To do:
Work out how many lines in the data below include "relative", then reply with that number only.
---+---
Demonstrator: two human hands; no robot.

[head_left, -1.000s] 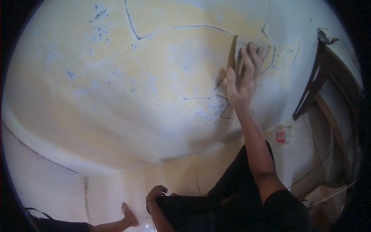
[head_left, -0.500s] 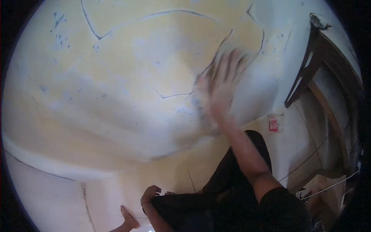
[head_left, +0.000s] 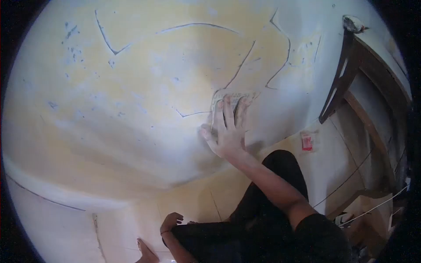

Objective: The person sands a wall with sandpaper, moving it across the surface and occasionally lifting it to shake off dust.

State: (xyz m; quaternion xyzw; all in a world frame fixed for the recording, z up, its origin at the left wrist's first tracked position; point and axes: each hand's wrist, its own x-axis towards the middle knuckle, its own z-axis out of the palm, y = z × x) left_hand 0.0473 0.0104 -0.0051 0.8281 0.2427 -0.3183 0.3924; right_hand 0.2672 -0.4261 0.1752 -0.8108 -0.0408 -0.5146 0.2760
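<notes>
My right hand [head_left: 230, 136] lies against the yellowish-white wall [head_left: 131, 83], fingers outstretched over a piece of sandpaper [head_left: 241, 95] with printed lettering on its back. The palm and fingers hold the sheet to the wall; its rough face is hidden. Dark crack lines and bluish chipped patches mark the surface around it. Lower down, my left hand [head_left: 171, 221] rests on my bent left knee, its fingers loosely curled and a little apart, with nothing in them. A thin dark band circles that wrist.
A dark wooden frame [head_left: 344, 70] stands at the right. A small red-and-white packet [head_left: 308, 142] lies on the tiled floor [head_left: 337, 171] by the wall. An open cardboard box [head_left: 370, 210] and a pale cord are at lower right. A bare foot [head_left: 147, 252] shows at lower left.
My right hand has moved down and slightly left along the wall, from a blurred sweep to a clearer pose showing the sandpaper. My left hand stays on the knee.
</notes>
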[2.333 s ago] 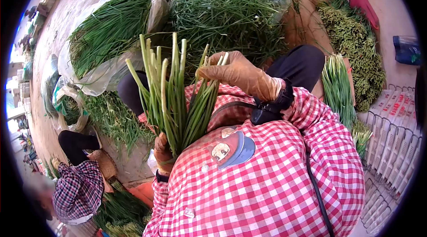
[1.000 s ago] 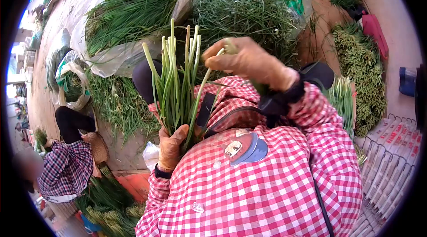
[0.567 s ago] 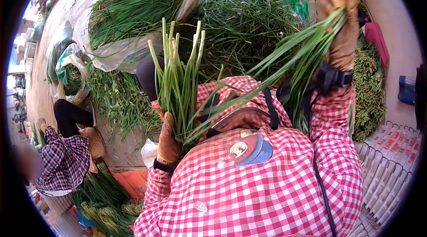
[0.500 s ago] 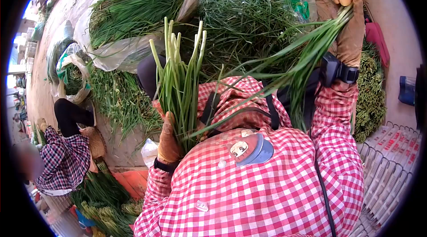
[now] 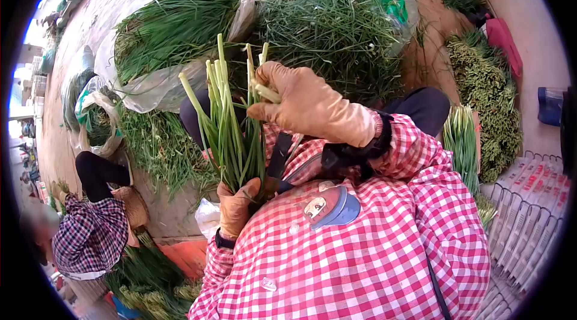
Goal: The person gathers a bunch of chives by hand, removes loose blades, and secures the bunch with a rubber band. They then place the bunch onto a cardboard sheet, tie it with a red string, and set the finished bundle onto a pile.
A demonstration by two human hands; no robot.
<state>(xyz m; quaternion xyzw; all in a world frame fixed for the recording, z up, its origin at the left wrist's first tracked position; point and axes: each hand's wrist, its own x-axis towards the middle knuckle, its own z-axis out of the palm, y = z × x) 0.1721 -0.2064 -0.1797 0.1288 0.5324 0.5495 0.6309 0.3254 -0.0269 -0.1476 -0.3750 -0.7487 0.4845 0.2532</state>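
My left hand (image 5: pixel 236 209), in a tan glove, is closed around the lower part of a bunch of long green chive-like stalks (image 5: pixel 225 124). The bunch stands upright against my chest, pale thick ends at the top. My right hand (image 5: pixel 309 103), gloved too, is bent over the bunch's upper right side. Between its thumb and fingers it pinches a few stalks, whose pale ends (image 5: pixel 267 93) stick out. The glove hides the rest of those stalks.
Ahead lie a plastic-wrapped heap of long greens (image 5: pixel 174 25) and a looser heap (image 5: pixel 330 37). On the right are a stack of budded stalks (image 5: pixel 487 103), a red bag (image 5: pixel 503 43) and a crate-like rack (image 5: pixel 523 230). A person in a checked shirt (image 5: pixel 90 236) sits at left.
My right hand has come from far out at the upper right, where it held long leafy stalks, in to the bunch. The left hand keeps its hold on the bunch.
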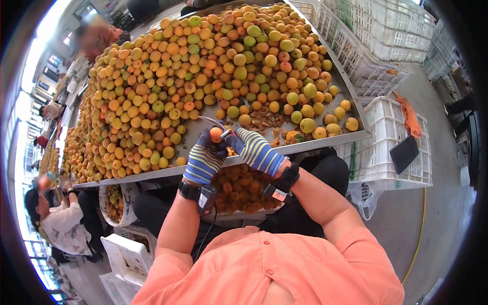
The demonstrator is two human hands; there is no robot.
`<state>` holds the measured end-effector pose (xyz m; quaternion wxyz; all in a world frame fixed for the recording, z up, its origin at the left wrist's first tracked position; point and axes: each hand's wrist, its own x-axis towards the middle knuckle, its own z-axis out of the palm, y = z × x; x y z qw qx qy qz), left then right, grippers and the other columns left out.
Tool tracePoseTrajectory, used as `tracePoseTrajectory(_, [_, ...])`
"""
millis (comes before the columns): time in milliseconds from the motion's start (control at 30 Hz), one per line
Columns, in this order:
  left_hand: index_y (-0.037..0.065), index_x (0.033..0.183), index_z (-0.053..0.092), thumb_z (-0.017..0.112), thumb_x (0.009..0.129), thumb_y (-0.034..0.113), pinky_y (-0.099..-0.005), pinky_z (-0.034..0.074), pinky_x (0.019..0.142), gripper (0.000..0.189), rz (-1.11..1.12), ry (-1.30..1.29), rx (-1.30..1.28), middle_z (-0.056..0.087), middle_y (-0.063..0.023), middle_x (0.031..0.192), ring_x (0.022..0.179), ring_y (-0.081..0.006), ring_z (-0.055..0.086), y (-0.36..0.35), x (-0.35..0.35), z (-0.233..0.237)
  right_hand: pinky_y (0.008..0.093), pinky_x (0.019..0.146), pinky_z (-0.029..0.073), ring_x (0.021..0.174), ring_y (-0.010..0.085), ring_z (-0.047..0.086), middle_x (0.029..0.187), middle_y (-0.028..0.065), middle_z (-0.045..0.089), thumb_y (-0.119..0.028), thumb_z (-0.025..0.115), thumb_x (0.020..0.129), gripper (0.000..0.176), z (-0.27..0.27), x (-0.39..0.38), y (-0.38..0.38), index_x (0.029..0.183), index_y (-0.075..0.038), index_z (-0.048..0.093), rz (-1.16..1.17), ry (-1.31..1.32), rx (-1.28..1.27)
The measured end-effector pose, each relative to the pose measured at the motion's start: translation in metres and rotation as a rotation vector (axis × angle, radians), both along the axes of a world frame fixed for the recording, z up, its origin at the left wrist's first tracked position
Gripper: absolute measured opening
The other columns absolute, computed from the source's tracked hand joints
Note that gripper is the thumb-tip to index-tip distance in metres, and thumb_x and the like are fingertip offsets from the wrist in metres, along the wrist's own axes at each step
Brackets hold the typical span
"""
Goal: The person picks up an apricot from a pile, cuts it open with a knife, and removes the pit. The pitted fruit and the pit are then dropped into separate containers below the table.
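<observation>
Both my hands wear blue gloves with striped cuffs and meet over the near edge of the metal table (356,136). My left hand (208,152) is closed around an orange-yellow fruit (216,134). Beside it, my right hand (246,145) grips a small metal tool (211,121) with a curved, pointed end, which lies against the fruit. A large heap of yellow, orange and green fruit (178,76) covers the table beyond. Brown scraps (264,118) lie just past my hands.
Below the table edge is a container of orange pieces (244,188). A white bucket (124,216) and white tray (127,258) stand at left. White crates (378,142) are at right, with an orange cloth (408,114). Another person (63,226) works at far left.
</observation>
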<state>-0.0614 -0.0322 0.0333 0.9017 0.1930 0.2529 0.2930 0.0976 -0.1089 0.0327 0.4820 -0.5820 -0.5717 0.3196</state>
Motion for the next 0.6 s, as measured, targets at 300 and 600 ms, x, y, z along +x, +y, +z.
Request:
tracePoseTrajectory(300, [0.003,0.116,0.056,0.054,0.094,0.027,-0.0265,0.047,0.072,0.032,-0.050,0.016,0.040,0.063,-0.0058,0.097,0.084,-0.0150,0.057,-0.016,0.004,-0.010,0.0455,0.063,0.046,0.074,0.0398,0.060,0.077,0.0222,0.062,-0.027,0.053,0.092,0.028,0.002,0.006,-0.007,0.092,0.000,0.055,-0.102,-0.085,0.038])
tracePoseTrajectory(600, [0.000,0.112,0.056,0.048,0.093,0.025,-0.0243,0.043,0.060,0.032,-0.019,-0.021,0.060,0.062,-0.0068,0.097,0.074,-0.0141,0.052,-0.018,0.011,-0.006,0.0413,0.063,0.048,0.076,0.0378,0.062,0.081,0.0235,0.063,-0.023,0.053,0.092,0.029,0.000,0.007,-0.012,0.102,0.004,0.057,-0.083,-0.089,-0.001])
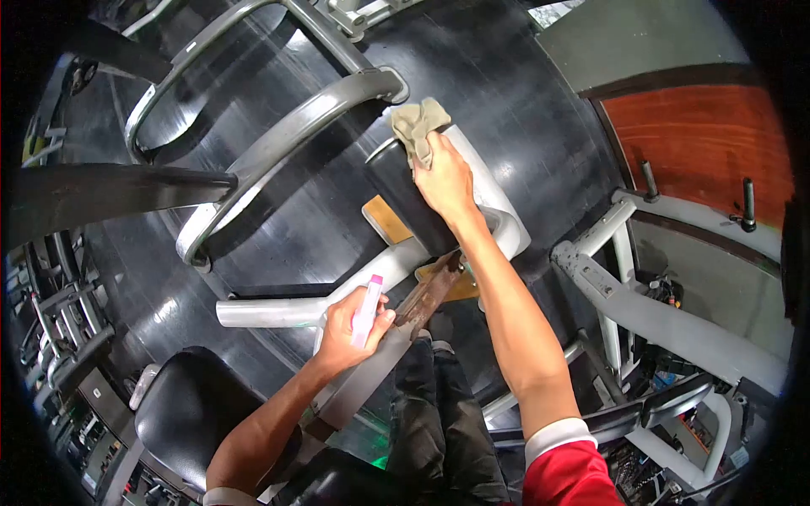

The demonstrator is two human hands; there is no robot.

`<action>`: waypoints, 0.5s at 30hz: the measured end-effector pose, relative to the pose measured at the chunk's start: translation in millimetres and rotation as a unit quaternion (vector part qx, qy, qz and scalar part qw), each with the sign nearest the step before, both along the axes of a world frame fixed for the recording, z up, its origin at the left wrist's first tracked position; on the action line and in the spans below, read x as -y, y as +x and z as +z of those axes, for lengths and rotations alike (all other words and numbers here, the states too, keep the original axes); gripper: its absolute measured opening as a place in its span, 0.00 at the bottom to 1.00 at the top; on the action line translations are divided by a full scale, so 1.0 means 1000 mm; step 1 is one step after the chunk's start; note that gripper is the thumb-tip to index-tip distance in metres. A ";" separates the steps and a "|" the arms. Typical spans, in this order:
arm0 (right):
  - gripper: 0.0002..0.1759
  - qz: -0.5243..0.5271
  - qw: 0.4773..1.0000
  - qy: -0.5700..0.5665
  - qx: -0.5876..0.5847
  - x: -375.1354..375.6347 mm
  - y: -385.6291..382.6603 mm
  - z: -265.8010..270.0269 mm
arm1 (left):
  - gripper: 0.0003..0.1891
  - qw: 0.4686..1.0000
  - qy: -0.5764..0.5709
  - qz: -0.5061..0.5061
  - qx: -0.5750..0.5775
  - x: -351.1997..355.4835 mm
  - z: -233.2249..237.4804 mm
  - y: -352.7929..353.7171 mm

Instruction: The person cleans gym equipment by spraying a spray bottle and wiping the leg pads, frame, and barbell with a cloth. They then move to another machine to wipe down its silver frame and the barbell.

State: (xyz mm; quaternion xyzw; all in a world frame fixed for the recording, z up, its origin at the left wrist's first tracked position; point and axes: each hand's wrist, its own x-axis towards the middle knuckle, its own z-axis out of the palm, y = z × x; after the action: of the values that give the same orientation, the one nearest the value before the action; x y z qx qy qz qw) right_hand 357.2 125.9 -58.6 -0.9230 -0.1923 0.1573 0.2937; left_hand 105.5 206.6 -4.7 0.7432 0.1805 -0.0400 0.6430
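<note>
My right hand point(445, 179) is closed on a crumpled beige cloth point(415, 126), at the far end of a black pad with a light grey shell point(489, 181) on the gym machine. Fingers of my left hand point(350, 331) wrap round a small bottle point(367, 312), whitish-pink with a bright pink top that points up and away. That hand is above the machine's grey metal beam point(363, 379). A grey side tube point(270, 313) runs left from the frame, and a yellow-brown plate point(386, 221) sits beside the pad.
Curved grey tubes point(295, 126) of another frame stand at the upper left. A black seat point(198, 413) is at the lower left. More grey machine framing point(675, 329) fills the right side, near a reddish-brown panel point(704, 152). Black flooring point(523, 93) lies beneath.
</note>
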 end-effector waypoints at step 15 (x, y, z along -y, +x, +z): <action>0.22 -0.092 0.985 0.111 -0.098 0.102 -0.014 0.051 | 0.10 0.999 -0.018 0.020 -0.020 -0.001 0.002 0.002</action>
State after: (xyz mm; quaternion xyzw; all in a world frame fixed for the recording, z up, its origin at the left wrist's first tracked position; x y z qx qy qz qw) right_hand 342.8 24.0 -8.1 -0.8786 -0.0933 0.1971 0.4249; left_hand 107.2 207.9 -2.5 0.7268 0.2077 -0.0448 0.6532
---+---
Written answer:
2